▸ ACTION ITEM
Reproduce the data exactly and drop any pictures it holds.

——————

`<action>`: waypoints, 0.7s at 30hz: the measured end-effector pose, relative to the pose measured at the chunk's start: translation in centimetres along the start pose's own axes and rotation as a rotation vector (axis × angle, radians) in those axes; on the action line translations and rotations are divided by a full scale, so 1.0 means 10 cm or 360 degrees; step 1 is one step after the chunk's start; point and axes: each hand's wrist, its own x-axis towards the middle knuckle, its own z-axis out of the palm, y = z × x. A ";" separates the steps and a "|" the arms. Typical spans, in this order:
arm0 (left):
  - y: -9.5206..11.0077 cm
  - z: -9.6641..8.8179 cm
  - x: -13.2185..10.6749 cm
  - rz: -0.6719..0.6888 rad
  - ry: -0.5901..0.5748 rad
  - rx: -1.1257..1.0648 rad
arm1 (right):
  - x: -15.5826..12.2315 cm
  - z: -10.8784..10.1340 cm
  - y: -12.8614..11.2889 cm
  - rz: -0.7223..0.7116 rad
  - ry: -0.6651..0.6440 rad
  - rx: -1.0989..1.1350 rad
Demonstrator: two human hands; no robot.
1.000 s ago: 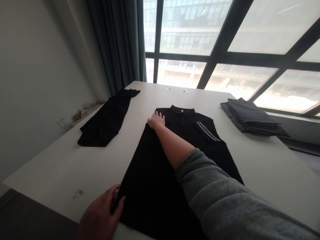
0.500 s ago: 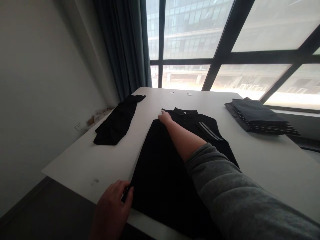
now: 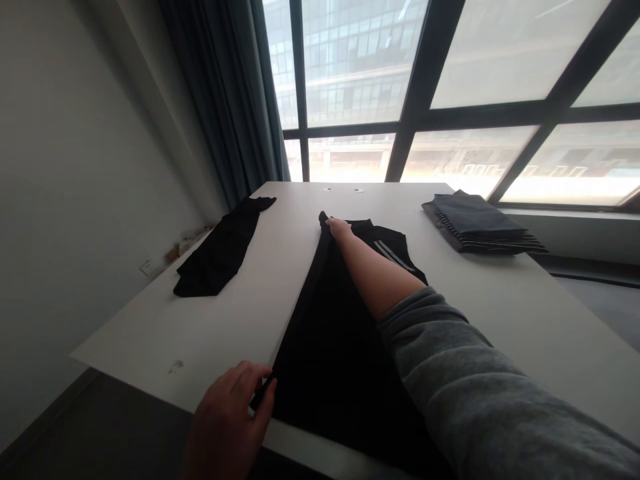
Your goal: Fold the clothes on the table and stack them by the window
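Note:
A black polo shirt (image 3: 345, 353) lies spread on the white table (image 3: 230, 327), its collar toward the window and its lower part near the table's front edge. Two pale stripes show on its right side. My left hand (image 3: 235, 407) pinches the shirt's left edge near the bottom. With the arm stretched across the shirt, my right hand (image 3: 339, 229) grips the cloth at the shoulder beside the collar, and a small bunch of fabric rises past the fingers. My forearm and grey sleeve hide much of the shirt's right half.
Another black garment (image 3: 220, 250) lies along the table's left side. A stack of folded dark clothes (image 3: 483, 223), some striped, sits at the far right. Beyond are a window and a dark curtain (image 3: 225, 93); a wall stands at left.
The shirt's left edge has been drawn inward to the right, and cloth at the shoulder is now gathered up in my right hand. My view has turned slightly right.

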 end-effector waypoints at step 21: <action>-0.11 0.74 -0.02 0.0396 -0.0476 0.0060 | -0.25 0.12 0.38 -0.0284 -0.0331 -0.0553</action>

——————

▸ SOLUTION TO THIS PROBLEM
`<action>`: waypoints, 0.7s at 30hz: the measured end-effector pose, relative to the pose measured at the chunk's start: translation in centimetres along the start pose's own axes and rotation as a rotation vector (axis × angle, radians) in those axes; on the action line translations and rotations are divided by a full scale, so 1.0 means 10 cm or 360 degrees; step 1 is one step after the chunk's start; point and axes: each hand's wrist, its own x-axis towards the middle knuckle, its own z-axis out of the palm, y = z × x. A ";" separates the steps and a "|" the arms. Typical spans, in this order:
arm0 (left):
  - y: -9.5206..11.0077 cm
  - z: -9.6641..8.8179 cm
  - x: -13.2185..10.6749 cm
  - rz: -0.6719..0.6888 rad
  - ry: -0.5901..0.5748 rad
  - rx: -1.1257..1.0648 rad
arm1 (right):
  - x: -15.5826..12.2315 cm
  - z: -10.8784..10.1340 cm
  - y: -12.8614..11.2889 cm
  - rz: -0.7223..0.7116 rad
  - ry: -0.6651..0.6440 rad
  - rx: -1.0989..1.1350 rad
Demonstrator: two human hands; no robot.
1.000 s ago: 
0.500 s ago: 
now: 
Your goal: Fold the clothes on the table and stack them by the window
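Note:
A black polo shirt (image 3: 345, 353) lies spread on the white table (image 3: 230, 327), its collar toward the window and its lower part near the table's front edge. Two pale stripes show on its right side. My left hand (image 3: 235, 407) pinches the shirt's left edge near the bottom. With the arm stretched across the shirt, my right hand (image 3: 339, 229) grips the cloth at the shoulder beside the collar, and a small bunch of fabric rises past the fingers. My forearm and grey sleeve hide much of the shirt's right half.
Another black garment (image 3: 220, 250) lies along the table's left side. A stack of folded dark clothes (image 3: 483, 223), some striped, sits at the far right. Beyond are a window and a dark curtain (image 3: 225, 93); a wall stands at left.
The shirt's left edge has been drawn inward to the right, and cloth at the shoulder is now gathered up in my right hand. My view has turned slightly right.
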
 end-effector waypoints at step 21: <action>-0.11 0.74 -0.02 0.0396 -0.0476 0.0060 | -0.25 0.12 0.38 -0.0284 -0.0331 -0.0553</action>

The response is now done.